[The problem]
Repeat all the data word for word.

[Data provided]
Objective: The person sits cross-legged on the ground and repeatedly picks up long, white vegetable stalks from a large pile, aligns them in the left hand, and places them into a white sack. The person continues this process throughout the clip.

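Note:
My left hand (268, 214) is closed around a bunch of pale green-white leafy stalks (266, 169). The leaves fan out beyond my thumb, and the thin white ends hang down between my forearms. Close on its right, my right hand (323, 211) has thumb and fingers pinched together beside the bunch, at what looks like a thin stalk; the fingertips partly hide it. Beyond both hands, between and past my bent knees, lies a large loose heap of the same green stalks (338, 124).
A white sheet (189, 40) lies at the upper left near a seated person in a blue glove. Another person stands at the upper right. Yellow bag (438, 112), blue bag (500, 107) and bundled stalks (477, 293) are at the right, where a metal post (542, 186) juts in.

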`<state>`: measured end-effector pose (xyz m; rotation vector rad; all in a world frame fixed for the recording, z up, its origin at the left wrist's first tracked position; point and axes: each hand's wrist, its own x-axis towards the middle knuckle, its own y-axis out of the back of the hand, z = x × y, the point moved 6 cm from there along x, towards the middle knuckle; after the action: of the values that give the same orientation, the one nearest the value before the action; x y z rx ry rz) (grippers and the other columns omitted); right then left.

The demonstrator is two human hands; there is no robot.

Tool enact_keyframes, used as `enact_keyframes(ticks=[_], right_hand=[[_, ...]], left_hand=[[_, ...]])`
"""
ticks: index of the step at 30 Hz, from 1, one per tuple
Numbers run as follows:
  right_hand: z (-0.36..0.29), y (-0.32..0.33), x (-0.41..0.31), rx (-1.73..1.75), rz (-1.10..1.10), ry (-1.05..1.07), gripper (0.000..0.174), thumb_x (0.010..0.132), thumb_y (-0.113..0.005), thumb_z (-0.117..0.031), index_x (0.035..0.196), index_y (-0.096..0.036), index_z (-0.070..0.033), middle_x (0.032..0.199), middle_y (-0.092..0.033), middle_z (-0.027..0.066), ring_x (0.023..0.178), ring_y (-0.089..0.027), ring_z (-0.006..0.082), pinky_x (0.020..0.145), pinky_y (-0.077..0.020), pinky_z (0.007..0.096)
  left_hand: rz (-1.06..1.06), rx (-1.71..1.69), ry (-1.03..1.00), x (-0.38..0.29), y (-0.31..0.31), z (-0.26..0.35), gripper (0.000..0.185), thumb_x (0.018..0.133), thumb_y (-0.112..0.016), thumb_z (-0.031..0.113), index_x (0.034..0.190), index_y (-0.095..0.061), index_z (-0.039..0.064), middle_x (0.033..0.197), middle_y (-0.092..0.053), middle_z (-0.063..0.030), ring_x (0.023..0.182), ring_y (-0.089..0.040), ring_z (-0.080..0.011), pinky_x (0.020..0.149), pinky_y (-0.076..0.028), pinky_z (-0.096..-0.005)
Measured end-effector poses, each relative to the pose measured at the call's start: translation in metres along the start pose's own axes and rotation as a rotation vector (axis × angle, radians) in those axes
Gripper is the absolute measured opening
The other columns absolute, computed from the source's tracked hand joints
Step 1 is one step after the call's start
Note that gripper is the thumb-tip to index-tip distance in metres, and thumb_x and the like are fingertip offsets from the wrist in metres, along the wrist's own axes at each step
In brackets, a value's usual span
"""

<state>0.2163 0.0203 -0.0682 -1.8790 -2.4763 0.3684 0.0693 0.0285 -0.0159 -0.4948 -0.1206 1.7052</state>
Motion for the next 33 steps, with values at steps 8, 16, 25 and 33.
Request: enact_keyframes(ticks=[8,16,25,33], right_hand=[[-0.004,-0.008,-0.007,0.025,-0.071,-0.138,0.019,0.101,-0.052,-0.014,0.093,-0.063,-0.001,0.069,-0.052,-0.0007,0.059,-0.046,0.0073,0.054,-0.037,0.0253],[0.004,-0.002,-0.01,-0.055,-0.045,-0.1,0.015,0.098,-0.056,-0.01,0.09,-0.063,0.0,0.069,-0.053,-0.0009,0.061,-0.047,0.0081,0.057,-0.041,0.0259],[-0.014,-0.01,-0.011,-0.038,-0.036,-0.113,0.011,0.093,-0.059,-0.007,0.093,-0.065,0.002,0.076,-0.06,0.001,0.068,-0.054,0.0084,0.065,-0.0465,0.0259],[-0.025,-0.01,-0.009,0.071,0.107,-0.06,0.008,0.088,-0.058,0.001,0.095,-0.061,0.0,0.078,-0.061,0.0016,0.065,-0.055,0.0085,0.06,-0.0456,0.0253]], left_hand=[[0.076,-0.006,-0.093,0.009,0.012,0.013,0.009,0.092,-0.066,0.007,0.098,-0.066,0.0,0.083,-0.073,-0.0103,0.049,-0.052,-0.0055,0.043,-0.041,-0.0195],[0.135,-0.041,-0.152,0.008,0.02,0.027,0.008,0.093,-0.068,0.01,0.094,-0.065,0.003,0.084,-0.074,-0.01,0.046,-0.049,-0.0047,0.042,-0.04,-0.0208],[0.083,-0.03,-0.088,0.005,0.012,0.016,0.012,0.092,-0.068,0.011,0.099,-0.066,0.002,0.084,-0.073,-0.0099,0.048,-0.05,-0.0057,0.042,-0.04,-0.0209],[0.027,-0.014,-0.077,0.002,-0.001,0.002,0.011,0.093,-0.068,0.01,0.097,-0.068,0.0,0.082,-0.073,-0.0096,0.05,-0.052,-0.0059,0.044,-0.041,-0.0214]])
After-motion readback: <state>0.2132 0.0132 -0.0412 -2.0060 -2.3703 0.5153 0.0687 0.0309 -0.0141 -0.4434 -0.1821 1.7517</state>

[Finished task]
Objective: The person sits cross-legged on the ground and repeatedly picks up long, white vegetable stalks from a large pile, aligns them in the left hand, and places them into a white sack. The person continues this process throughout the clip.

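Note:
My left hand (268, 214) is closed around a bunch of pale green-white leafy stalks (266, 169). The leaves fan out beyond my thumb, and the thin white ends hang down between my forearms. Close on its right, my right hand (323, 211) has thumb and fingers pinched together beside the bunch, at what looks like a thin stalk; the fingertips partly hide it. Beyond both hands, between and past my bent knees, lies a large loose heap of the same green stalks (338, 124).
A white sheet (189, 40) lies at the upper left near a seated person in a blue glove. Another person stands at the upper right. Yellow bag (438, 112), blue bag (500, 107) and bundled stalks (477, 293) are at the right, where a metal post (542, 186) juts in.
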
`<state>`: measured end-effector pose (xyz m; rotation vector rad; all in a world frame fixed for the recording, z up, its origin at the left wrist's first tracked position; point and axes: each hand's wrist, its own x-axis towards the middle knuckle, its own y-axis out of the back of the hand, z = x × y, the point moved 6 cm from there along x, towards the middle knuckle; after the action: of the values that give the same orientation, the one nearest the value before the action; x y z rx ry rz) (grippers and the other columns omitted); right then left.

The demonstrator is two human hands; there is no robot.

Tool enact_keyframes, used as `enact_keyframes(ticks=[_], right_hand=[[_, ...]], left_hand=[[_, ...]])`
"""
ticks: index of the step at 30 Hz, from 1, one per tuple
Numbers run as follows:
  right_hand: z (-0.36..0.29), y (-0.32..0.33), x (-0.41..0.31), rx (-1.73..1.75), rz (-1.10..1.10), ry (-1.05..1.07), gripper (0.000..0.174), thumb_x (0.010..0.132), thumb_y (-0.113..0.005), thumb_z (-0.117..0.031), index_x (0.035..0.196), index_y (-0.096..0.036), index_z (-0.070..0.033), middle_x (0.032..0.199), middle_y (-0.092..0.033), middle_z (-0.027..0.066), ring_x (0.023..0.178), ring_y (-0.089..0.027), ring_z (-0.006..0.082), pinky_x (0.020..0.145), pinky_y (-0.077..0.020), pinky_z (0.007..0.096)
  left_hand: rz (-1.06..1.06), rx (-1.71..1.69), ry (-1.03..1.00), x (-0.38..0.29), y (-0.31..0.31), z (-0.26..0.35), gripper (0.000..0.185), thumb_x (0.018..0.133), thumb_y (-0.112..0.016), thumb_z (-0.031..0.113), index_x (0.034..0.190), index_y (-0.095..0.061), index_z (-0.039..0.064), middle_x (0.033..0.197), middle_y (-0.092..0.053), middle_z (-0.063..0.030), ring_x (0.023..0.182), ring_y (-0.089..0.040), ring_z (-0.080..0.011), pinky_x (0.020..0.149), pinky_y (-0.076..0.028), pinky_z (-0.096..-0.005)
Measured end-effector poses, each relative to the pose measured at the call's start: translation in metres along the start pose's own axes and rotation as a rotation vector (axis × angle, radians) in those axes
Gripper is the absolute measured opening
The other columns absolute, computed from the source's tracked hand joints
Step 1 is one step after the call's start
Note that gripper is the thumb-tip to index-tip distance in metres, and thumb_x and the like are fingertip offsets from the wrist in metres, along the wrist's own axes at each step
In brackets, a value's usual span
"""

<state>0.2163 0.0203 -0.0682 -1.8790 -2.4763 0.3684 0.0693 0.0285 -0.0159 -0.4948 -0.1206 1.7052</state>
Motion for the next 33 steps, with values at steps 8, 16, 25 and 33.
Request: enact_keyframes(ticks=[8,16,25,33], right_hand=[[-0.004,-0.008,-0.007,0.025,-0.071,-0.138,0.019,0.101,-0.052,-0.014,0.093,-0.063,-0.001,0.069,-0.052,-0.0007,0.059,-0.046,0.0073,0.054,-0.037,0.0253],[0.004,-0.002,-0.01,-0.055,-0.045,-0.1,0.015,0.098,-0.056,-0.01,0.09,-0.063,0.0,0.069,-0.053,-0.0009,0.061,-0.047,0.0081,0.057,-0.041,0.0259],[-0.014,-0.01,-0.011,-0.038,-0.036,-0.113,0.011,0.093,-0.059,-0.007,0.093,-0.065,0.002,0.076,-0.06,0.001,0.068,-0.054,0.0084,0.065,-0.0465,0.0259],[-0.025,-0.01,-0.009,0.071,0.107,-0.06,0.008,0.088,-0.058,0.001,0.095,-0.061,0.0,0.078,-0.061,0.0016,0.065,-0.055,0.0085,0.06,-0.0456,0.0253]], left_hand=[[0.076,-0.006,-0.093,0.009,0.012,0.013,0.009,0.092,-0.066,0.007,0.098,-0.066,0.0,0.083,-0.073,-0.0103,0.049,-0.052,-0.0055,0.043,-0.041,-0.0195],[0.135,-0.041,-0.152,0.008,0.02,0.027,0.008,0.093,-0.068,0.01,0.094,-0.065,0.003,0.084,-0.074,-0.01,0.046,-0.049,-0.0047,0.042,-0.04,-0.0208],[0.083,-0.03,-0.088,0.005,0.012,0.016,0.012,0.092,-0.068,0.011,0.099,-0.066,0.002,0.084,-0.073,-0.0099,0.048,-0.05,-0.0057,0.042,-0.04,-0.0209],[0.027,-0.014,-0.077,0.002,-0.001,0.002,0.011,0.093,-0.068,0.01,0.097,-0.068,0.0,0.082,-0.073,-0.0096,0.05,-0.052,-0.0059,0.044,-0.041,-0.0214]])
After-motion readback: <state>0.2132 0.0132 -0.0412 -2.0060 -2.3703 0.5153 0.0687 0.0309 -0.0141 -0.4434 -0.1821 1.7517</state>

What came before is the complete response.